### Try it
In the entries below, find the lines with the word "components" and copy them.

[Start of section]

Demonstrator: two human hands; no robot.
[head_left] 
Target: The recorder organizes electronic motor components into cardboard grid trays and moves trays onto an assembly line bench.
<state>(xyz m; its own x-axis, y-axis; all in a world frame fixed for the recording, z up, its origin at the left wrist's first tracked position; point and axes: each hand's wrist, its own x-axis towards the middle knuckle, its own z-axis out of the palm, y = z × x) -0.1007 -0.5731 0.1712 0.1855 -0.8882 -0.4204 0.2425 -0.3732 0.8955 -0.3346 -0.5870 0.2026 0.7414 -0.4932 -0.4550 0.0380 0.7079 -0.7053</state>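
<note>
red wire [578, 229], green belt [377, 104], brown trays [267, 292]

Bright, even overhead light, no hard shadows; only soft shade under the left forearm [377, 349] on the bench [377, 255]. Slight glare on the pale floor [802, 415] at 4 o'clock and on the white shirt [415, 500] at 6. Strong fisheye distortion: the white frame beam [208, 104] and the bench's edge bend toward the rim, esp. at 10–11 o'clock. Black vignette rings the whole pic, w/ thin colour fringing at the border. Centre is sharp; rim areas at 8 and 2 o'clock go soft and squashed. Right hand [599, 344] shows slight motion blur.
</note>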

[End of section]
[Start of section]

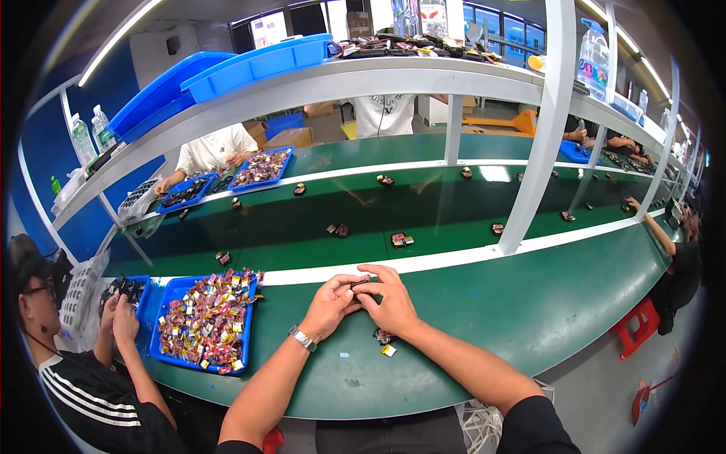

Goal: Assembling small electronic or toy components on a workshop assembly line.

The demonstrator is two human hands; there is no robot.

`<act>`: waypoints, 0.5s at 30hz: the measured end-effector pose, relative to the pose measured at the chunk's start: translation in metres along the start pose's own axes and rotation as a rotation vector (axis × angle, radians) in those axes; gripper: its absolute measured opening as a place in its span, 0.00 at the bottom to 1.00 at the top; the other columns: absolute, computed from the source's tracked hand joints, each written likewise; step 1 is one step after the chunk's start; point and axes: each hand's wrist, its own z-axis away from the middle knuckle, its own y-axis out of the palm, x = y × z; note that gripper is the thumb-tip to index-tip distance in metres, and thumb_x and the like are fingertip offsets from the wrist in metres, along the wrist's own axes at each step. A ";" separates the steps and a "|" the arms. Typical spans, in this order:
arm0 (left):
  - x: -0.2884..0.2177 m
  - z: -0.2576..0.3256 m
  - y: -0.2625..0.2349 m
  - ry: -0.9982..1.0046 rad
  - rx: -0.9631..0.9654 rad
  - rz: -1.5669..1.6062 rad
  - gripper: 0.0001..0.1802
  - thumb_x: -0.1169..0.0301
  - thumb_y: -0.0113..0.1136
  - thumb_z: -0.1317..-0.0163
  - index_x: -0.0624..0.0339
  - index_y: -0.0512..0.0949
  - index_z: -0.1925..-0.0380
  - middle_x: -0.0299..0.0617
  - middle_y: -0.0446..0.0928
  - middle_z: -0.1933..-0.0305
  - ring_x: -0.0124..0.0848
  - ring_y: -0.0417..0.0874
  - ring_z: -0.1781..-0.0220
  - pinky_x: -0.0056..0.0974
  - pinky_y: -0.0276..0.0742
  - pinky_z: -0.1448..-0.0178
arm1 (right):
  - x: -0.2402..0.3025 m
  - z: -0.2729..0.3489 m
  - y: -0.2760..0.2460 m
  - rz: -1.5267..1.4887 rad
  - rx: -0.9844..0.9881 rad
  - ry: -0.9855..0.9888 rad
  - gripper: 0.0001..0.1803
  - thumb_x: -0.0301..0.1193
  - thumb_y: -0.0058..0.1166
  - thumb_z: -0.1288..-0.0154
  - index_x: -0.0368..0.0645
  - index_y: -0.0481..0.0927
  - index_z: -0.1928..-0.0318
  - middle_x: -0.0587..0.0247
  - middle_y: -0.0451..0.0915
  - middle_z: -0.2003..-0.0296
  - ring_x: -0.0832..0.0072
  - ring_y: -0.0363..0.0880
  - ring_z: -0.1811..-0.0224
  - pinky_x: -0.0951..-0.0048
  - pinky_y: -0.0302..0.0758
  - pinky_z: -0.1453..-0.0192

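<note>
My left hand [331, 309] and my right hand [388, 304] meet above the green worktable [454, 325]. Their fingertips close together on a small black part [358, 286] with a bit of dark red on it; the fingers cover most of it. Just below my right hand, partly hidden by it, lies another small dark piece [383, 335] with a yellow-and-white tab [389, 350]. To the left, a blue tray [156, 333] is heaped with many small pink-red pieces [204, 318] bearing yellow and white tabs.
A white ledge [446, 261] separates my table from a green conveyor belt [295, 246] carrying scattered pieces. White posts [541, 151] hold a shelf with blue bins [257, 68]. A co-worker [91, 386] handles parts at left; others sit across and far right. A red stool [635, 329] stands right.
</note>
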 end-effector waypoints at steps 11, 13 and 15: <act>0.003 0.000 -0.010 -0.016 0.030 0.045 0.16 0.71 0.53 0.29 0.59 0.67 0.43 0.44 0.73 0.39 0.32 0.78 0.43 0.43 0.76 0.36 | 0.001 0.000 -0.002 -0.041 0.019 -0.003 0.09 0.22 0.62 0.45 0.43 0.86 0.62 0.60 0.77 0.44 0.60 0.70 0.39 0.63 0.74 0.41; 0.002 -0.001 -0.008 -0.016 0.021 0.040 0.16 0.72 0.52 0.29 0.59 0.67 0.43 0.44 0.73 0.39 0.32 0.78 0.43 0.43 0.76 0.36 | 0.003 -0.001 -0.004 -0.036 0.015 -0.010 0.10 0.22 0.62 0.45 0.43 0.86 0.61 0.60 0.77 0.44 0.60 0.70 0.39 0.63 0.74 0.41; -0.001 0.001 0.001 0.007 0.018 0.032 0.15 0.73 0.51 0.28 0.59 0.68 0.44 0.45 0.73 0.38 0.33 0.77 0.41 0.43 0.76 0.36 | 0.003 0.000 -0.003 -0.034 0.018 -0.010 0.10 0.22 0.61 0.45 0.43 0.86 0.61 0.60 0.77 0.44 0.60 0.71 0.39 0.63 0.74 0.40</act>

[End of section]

### Exercise answer
Target: The recorder organizes electronic motor components into cardboard grid trays and moves trays onto an assembly line bench.
Goal: Assembling small electronic or toy components on a workshop assembly line.

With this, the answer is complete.